When my Transworld In Color part came out in 2010, I won Rookie of the Year, and a lot of things were escalating very fast. I had a team manager that came in saying, “Hey, we want to up your contract. We want to do this, we want to do that.” It was a lot to take in and I wasn’t ready for it. At the time, Ninja was McMorris’s, Torstein’s, and Andreas Wiig’s agent. I knew those guys and I started talking to Ninja. He was like, “I can just help you with this one-time contract if you’re not ready to have an agent. If you don’t feel like that’s your world then, by all means, that’s fine and we’ll just do this one contract, help you get your numbers to where the industry standard is, and carry on from there.” It was awesome because I didn’t even know how much snowboarders were getting paid at that point. 

That’s a common thread, no one knows much snowboarders make.

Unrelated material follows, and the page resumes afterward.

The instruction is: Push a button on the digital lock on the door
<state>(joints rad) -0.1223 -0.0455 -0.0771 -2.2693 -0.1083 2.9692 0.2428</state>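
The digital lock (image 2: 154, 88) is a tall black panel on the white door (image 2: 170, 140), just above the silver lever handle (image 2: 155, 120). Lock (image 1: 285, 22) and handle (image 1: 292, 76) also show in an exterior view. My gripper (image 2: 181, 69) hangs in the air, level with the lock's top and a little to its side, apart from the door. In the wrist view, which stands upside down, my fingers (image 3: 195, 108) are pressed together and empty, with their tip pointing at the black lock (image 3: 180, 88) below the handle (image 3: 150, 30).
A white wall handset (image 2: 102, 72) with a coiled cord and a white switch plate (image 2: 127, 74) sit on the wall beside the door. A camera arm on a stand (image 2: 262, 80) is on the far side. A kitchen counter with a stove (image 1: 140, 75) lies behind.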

Well, it’s exactly that. Other sports talk about contracts and what an athlete is worth, it’s all out in the open. Whereas snowboarding is, “OK, here is how much you are worth, here’s your contract, and you’re not allowed to talk about it with anyone.” So, for people coming up, they don’t know where they stand. Back in the day, that made it easy for team managers to be like, “Oh, I can get this guy for really cheap and we won’t have to pay him nearly as much as person X.” Ninja came in and helped me slide into the industry so much easier than if I would’ve done it by myself. What he did for me during those first two years has exponentially changed where I am right now. 

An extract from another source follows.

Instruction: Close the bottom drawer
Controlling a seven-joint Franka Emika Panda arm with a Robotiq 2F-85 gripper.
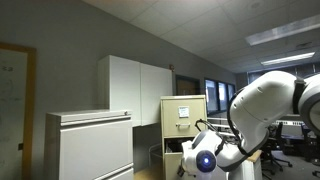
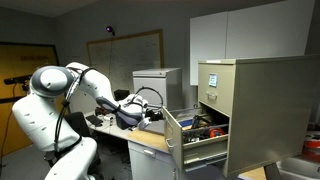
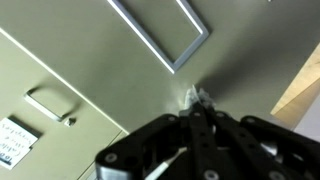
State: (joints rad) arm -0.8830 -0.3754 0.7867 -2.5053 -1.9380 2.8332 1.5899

Were there deals your agent put together that wouldn’t have happened without him?

Yes, definitely, with non-endemic companies, companies that I would never even know how to start a conversation with. That has been the most helpful part about having an agent over the past few years.

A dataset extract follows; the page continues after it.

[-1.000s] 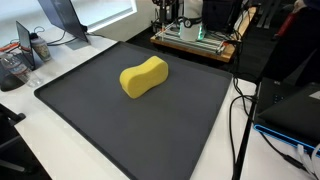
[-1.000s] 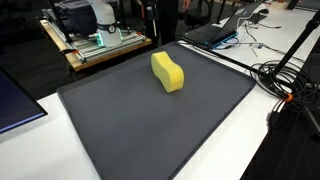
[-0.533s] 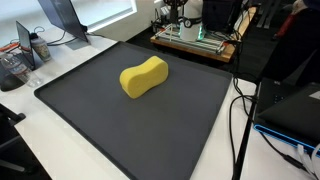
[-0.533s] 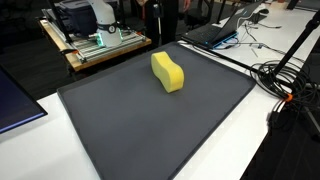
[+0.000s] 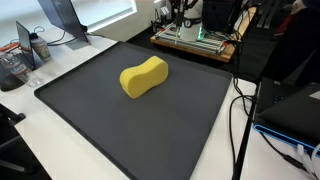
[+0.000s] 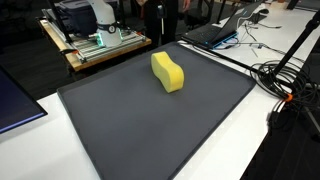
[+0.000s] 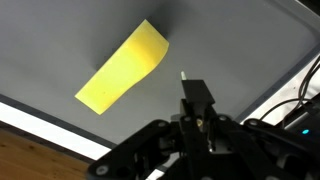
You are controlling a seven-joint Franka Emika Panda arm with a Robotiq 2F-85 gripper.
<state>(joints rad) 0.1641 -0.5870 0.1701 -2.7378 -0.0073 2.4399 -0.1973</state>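
1. A dark grey mat (image 5: 150, 130) covers a white table (image 5: 60, 150) in a cluttered lab.
2. In the wrist view the gripper (image 7: 195, 95) hangs above the mat, fingers pressed together, holding nothing.
3. The yellow sponge (image 7: 122, 67) lies flat to its left, apart from it, on the mat's far half.
4. Cables (image 6: 285, 85) trail off the mat's right edge.

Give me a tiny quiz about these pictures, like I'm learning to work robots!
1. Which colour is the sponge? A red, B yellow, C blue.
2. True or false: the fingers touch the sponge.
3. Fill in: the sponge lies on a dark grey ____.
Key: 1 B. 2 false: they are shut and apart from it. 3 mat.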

How has sponsorship changed throughout your career?

I came on right during the dwindling of what some people call the Golden Years, the late ’90s early 2000s, when there was a substantial amount of money going to pro snowboarders. And then, the 2008 crash happened and I think we saw a huge shift in how companies were spending money and really being aware of the money that was coming in. 

Now, budgets are a lot tighter, money is nitpicked and companies are careful where they spend it, and I think it’s a general consensus that snowboarders are not getting paid as much as they used to. I think that’s very open knowledge.

Also, payments and expectation, I definitely think that’s changed since the rise of Instagram. When I started it was, “your job is to film a video part or to go to contests.” We would spend the whole year focused on making sure we’re getting clips, making sure we’re getting the photos. That was our main initiative. With Instagram it has started becoming, “OK cool. Let’s get you posting more about this” and then you still have to tell them your video part plans, and you need to share content here, and you need to do X amount of posts, and you still have to go to this contest.” It was like, the money was coming down a bit, but the workload was climbing.

Do you have any advice for anyone out there navigating sponsorship?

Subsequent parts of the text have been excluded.